WHAT IS REQUIRED | Which lines below contain the word "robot"? Copy each one.

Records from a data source
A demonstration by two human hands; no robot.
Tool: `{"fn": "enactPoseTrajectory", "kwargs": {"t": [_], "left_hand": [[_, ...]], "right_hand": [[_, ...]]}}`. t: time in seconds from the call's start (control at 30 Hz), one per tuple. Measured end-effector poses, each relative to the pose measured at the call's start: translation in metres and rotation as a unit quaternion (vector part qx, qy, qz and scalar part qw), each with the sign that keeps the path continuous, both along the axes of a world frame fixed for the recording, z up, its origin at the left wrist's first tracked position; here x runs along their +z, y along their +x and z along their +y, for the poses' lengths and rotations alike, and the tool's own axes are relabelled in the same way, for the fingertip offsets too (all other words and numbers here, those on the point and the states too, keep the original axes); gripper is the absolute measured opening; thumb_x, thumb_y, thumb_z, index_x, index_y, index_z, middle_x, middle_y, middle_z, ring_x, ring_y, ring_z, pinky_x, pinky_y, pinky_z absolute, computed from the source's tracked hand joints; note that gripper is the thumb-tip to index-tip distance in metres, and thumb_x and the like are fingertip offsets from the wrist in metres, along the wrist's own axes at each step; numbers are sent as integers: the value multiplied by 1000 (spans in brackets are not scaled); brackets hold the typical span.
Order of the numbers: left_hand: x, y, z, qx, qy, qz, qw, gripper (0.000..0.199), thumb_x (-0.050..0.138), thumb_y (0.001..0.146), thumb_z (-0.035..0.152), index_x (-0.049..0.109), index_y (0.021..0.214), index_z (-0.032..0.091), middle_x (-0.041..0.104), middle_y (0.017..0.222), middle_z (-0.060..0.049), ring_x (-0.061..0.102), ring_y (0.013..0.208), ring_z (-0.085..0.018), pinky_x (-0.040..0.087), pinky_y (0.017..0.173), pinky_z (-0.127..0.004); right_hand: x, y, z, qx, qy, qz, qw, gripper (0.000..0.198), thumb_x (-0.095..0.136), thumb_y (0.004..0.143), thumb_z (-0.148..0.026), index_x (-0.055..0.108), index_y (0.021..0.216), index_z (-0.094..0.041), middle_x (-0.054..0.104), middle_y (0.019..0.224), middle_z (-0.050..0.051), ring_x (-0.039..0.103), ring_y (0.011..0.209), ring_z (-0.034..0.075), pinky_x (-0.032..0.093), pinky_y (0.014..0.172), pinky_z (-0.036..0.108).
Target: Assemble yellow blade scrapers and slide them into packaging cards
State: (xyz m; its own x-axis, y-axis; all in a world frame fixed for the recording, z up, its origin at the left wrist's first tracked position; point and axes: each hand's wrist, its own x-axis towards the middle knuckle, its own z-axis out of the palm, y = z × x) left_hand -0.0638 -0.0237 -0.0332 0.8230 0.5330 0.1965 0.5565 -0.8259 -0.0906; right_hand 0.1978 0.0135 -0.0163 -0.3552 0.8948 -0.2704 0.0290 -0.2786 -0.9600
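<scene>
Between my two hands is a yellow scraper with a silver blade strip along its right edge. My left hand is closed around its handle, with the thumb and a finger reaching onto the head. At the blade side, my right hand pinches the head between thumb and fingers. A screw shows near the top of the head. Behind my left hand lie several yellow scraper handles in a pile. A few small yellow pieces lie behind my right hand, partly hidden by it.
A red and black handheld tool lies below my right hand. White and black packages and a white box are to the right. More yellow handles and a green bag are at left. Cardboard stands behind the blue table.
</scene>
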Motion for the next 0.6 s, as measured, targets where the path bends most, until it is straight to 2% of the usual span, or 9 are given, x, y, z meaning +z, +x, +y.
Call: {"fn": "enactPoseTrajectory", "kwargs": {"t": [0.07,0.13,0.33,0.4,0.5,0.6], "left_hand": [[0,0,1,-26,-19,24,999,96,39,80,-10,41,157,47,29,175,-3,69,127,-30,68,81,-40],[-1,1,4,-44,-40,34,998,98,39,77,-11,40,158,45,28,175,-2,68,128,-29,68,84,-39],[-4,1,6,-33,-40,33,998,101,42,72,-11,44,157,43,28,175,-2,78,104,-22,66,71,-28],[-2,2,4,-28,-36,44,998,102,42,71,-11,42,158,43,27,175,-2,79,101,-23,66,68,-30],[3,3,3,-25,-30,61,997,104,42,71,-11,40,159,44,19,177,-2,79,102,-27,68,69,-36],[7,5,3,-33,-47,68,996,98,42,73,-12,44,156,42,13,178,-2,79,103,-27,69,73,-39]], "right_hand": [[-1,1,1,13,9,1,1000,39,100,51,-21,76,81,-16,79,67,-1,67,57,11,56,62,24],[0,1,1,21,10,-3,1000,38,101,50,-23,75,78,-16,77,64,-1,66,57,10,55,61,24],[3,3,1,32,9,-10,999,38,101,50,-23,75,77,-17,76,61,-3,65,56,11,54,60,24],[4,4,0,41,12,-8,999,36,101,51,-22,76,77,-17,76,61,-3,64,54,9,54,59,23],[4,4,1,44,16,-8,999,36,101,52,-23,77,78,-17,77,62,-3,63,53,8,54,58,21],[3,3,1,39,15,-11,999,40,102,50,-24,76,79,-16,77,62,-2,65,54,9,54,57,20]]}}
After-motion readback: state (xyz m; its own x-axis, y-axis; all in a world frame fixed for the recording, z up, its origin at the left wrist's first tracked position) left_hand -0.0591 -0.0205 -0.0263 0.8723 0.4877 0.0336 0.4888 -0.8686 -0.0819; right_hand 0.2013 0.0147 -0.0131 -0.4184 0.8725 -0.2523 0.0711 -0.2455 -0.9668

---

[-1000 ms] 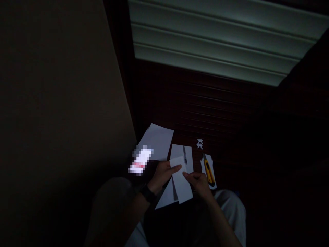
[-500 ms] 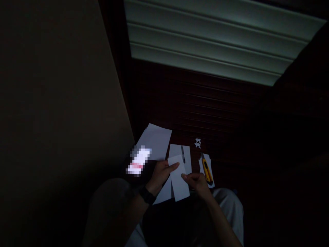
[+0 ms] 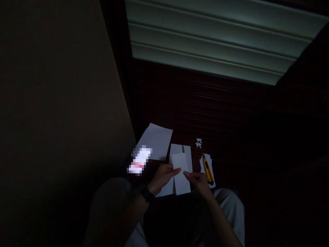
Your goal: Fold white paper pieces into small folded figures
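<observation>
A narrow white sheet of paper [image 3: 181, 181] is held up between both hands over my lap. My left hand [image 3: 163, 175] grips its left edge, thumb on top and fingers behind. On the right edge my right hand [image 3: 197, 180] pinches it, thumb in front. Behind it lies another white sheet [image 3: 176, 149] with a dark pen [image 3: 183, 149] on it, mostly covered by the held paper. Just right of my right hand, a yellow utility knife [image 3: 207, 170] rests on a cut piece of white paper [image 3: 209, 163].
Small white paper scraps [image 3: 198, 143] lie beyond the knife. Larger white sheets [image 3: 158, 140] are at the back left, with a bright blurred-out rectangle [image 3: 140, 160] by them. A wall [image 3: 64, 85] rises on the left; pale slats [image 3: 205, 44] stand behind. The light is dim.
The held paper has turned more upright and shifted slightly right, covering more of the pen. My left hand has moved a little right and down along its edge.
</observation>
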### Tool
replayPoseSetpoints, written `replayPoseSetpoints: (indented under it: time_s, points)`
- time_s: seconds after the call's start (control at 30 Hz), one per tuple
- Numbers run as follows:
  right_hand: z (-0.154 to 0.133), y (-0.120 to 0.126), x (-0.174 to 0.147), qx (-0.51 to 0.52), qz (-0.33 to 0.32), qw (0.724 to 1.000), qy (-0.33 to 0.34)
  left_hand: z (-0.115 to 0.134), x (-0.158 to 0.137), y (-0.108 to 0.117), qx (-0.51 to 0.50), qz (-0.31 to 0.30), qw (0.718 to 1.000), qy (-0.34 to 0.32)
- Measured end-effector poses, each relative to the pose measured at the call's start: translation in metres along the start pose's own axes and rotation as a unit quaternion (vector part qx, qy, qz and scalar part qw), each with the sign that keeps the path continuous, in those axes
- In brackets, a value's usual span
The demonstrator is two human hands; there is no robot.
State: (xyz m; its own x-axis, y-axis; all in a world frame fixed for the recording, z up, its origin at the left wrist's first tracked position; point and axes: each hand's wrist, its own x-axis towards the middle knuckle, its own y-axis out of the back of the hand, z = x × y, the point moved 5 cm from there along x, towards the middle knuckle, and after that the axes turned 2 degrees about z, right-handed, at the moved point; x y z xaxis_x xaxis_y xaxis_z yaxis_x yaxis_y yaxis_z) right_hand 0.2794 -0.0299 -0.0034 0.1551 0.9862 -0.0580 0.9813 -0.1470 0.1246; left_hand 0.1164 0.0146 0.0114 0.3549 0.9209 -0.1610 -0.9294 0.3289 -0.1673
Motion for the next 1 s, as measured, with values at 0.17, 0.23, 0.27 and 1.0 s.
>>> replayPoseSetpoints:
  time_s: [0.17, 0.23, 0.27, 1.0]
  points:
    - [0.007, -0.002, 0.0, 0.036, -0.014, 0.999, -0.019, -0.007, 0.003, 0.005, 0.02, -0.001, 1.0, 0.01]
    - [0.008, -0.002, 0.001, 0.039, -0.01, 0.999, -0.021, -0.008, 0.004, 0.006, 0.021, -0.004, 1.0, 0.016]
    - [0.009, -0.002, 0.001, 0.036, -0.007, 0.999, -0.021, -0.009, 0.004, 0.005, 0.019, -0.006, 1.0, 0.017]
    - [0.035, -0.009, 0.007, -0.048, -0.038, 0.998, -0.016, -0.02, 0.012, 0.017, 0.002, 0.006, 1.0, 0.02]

COMPLETED EXERCISE |
A demonstration by two human hands; no robot.
The demonstrator is two human hands; there is no robot.

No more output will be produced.